Question

Starting from rest, a disk rotates about its central axis with constant angular acceleration. In 8.00 s, it rotates 17.5 rad. During that time, what are the magnitudes of (a) the angular acceleration and (b) the average angular velocity? (c) What is the instantaneous angular velocity of the disk at the end of the 8.00 s? (d) With the angular acceleration unchanged, through what additional angle (rad) will the disk turn during the next 8.00 s?

Answer 1

Given,

time = 8 s

θ = 17.5 rad

initial angular velocity = 0 rad/s

Using rotational motion equation

`\theta=\omega_(0) t+0.5 \alpha t^(2)`

`17.5=0+0.5 \alpha(8)^(2)`

`\alpha = 0.546 \ rad/s^2`

a. angular acceleration
`\alpha=0.546 \ rad/s^2`

b.
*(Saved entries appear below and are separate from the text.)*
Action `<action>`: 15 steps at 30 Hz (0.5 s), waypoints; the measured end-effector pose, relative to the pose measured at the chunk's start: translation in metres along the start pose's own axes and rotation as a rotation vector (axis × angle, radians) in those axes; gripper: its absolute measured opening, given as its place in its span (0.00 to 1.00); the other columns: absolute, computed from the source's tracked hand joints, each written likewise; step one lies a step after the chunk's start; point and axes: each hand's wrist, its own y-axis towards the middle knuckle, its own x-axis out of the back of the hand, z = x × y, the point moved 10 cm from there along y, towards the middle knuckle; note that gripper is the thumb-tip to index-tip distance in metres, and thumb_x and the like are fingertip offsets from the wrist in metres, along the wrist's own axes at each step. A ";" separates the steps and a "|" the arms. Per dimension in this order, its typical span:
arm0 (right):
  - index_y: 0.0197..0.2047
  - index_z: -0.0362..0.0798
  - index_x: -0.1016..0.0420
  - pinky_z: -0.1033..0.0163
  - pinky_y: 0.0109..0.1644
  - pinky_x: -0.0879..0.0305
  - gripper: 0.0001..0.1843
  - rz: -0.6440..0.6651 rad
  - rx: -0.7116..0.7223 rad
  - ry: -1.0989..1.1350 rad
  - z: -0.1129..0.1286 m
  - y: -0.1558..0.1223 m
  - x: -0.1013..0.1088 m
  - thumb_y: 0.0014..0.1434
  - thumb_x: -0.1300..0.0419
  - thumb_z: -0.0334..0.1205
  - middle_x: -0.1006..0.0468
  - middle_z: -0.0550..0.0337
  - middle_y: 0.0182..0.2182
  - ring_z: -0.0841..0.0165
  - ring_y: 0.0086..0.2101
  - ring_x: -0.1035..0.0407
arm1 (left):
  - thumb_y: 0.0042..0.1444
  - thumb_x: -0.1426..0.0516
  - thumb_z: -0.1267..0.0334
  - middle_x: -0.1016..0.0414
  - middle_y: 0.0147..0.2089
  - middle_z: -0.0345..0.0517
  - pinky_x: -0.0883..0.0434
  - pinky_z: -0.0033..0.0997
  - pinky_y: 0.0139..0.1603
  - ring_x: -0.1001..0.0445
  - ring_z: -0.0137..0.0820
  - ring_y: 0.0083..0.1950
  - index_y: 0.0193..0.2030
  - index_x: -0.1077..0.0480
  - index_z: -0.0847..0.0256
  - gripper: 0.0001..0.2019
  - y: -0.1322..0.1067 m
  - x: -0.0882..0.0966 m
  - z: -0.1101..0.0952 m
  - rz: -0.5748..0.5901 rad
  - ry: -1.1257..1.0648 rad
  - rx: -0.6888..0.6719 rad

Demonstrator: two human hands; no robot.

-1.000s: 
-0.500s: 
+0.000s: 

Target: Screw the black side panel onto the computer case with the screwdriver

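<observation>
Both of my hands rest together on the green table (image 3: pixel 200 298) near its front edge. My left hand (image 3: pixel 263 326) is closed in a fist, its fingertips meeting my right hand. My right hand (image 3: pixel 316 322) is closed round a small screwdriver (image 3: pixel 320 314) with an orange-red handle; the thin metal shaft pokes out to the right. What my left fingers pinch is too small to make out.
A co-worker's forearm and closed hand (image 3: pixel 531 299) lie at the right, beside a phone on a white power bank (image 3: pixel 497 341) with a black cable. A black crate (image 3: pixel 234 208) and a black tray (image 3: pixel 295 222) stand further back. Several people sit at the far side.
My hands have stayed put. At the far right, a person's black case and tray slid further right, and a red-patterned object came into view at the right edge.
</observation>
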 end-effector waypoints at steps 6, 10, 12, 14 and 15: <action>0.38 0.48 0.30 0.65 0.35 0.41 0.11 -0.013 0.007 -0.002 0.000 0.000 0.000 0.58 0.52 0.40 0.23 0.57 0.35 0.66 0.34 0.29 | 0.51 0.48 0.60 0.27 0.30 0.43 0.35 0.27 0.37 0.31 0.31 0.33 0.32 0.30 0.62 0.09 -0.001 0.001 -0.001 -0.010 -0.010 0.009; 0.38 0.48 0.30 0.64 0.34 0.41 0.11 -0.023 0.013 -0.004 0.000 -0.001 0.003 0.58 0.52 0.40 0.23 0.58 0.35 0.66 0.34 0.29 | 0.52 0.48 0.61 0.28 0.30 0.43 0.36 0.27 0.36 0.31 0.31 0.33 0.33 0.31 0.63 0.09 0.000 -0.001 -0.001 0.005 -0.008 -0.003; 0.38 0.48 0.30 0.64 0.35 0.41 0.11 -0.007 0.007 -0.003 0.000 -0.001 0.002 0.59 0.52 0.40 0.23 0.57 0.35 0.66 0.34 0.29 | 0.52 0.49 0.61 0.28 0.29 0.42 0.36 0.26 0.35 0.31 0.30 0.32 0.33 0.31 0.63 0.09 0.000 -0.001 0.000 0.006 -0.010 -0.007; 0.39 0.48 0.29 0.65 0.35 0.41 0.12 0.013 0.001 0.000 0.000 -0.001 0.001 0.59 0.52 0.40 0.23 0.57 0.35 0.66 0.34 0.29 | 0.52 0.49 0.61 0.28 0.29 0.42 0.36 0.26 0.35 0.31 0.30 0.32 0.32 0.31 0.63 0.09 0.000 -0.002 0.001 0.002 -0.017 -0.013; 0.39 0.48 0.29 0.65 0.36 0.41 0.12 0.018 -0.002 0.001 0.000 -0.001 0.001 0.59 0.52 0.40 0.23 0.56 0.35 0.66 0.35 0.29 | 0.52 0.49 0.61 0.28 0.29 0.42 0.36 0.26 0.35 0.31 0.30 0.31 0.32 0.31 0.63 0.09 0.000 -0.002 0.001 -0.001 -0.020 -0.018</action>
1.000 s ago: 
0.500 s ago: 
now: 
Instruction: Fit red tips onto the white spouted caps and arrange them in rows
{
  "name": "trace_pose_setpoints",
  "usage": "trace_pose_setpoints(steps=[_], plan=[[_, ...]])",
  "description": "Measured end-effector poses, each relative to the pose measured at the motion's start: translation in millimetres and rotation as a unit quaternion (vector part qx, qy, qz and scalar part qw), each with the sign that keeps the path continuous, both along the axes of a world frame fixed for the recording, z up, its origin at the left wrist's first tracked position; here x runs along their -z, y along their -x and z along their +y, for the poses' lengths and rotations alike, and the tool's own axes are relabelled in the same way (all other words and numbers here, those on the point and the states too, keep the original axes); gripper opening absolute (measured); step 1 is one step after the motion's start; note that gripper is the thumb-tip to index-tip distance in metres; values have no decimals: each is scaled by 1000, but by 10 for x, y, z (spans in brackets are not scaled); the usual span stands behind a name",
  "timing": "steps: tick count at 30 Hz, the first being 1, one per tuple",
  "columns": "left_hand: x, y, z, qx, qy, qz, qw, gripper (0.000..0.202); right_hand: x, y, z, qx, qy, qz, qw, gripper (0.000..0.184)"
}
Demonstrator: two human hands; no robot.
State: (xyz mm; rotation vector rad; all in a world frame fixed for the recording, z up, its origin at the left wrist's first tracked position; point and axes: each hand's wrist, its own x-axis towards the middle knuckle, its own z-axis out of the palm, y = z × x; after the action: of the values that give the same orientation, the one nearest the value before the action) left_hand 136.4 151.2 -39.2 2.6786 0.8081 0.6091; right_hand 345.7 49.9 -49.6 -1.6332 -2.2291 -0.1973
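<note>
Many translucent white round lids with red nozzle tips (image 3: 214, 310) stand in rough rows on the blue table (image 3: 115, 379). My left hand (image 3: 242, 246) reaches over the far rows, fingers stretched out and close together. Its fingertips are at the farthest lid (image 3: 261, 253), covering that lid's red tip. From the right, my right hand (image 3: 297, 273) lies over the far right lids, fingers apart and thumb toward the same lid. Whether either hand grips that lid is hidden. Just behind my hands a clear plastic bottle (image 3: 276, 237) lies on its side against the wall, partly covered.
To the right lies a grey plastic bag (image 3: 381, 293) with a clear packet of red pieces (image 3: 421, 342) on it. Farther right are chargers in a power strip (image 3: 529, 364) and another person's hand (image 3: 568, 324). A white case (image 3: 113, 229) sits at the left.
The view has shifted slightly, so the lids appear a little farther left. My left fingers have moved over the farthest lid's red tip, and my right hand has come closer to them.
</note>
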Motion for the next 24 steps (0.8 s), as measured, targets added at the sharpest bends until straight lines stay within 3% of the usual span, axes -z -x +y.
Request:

Average angular velocity = total angle/total time taken

=
`(17.5)/(8)`= 2.187 rad/s

c. we have,

`\omega=\omega_(0)+a t`

`=0+0.546 * 8`

Angular velocity at end of 8 seconds
`=\omega=4.368` rad/s

d. we have, additional angle in next 8 seconds:

`\theta=\omega_(0) t+0.5 \alpha {t}^(2)`

`=4.368 * 8+0.5 * 0.546 * 8^(2)`

`=52.416` rads